Maybe some good news

Michael S. Rogers is Assistant Professor of Surgery at Harvard Medical School and Research Associate at Boston Children’s Hospital. He writes:

I thought I’d point out a recent report that has what could be very good news. There has long been the question of how many people are getting very mild cases of COVID-19. Up until now we’ve been relying on a test for the presence of virus (a PCR test for viral RNA). Those data have suggested that approximately half of infected individuals get symptomatic disease. However, those tests cannot identify individuals who have been infected and successfully cleared the virus. By contrast, antibody tests (also known as serological tests) can identify such people.

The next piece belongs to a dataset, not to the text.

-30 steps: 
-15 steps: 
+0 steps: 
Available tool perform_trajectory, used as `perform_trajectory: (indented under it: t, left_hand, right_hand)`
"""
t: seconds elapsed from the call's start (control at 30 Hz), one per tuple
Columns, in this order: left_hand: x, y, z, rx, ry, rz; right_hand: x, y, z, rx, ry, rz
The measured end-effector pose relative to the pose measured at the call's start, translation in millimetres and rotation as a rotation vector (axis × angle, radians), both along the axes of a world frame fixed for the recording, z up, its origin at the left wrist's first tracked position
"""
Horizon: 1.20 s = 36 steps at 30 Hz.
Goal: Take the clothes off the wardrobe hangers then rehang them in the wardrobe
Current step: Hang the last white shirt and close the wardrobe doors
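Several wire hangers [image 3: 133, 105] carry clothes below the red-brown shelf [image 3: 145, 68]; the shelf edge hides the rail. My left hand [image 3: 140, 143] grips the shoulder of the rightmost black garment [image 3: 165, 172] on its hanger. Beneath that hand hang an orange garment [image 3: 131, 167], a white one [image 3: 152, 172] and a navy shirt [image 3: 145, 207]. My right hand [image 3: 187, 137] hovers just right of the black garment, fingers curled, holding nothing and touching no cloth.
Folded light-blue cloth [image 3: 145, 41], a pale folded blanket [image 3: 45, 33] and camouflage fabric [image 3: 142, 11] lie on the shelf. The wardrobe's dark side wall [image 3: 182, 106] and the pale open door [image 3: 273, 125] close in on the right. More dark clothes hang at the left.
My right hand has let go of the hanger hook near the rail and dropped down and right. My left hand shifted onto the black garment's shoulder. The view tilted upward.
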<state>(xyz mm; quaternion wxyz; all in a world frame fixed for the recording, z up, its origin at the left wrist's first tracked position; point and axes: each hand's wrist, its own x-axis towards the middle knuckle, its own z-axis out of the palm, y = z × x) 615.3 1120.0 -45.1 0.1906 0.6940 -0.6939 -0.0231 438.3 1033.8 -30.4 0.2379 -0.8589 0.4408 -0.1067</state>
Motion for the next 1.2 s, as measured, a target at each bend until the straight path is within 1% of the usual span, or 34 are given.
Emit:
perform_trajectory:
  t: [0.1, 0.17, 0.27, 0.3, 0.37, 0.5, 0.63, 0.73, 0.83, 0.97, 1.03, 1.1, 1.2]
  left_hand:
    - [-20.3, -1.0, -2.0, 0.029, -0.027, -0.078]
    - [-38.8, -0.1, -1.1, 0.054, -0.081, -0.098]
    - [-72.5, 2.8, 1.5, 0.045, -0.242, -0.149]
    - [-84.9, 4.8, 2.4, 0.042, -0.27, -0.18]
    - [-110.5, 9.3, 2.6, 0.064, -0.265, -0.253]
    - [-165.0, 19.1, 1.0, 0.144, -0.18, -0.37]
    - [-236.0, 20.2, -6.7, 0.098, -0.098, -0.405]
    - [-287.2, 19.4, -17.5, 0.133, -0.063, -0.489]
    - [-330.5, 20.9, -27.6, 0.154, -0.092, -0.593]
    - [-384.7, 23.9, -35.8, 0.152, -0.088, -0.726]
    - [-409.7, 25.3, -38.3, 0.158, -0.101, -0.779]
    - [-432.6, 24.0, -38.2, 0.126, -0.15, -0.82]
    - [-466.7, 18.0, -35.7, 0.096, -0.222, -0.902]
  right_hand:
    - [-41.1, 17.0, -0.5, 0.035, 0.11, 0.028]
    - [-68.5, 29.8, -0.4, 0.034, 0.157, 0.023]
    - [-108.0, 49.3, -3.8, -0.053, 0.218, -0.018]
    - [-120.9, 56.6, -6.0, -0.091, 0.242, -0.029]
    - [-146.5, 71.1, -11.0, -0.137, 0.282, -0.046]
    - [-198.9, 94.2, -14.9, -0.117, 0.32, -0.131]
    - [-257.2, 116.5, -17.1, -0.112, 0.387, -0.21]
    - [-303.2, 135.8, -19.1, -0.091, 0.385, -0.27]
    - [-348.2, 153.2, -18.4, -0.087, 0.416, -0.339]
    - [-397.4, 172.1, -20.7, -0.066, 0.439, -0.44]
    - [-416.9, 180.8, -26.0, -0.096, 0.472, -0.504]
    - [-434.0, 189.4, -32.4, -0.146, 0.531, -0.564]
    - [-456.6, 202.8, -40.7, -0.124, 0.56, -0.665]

This preliminary study is the first of its kind and looks at a village that was at “ground zero” for the German epidemic. The authors developed a high-specificity (>99%) test for anti-virus antibodies and tested a significant fraction of the village. They found that 7x as many people were positive for antibodies as were positive for viral RNA—15% of the total population. There’s good reason to think these results could be approximately representative of the rest of the world. The case-fatality rate based on RNA tests is in the range observed in the non-overwhelmed world.

This is a small and preliminary study, but if the results are borne out by others, then the mortality rates from even the direst models have to be divided by at least 7. That’s still a lot of deaths, but (as the authors of the report indicate) it means that milder mitigation measures may be sufficient once we’ve got the hotspots (like New York City) under control. That would be very good news for the economy. Ronald Bailey’s write-up for Reason may be more accessible to a general audience and is posted here.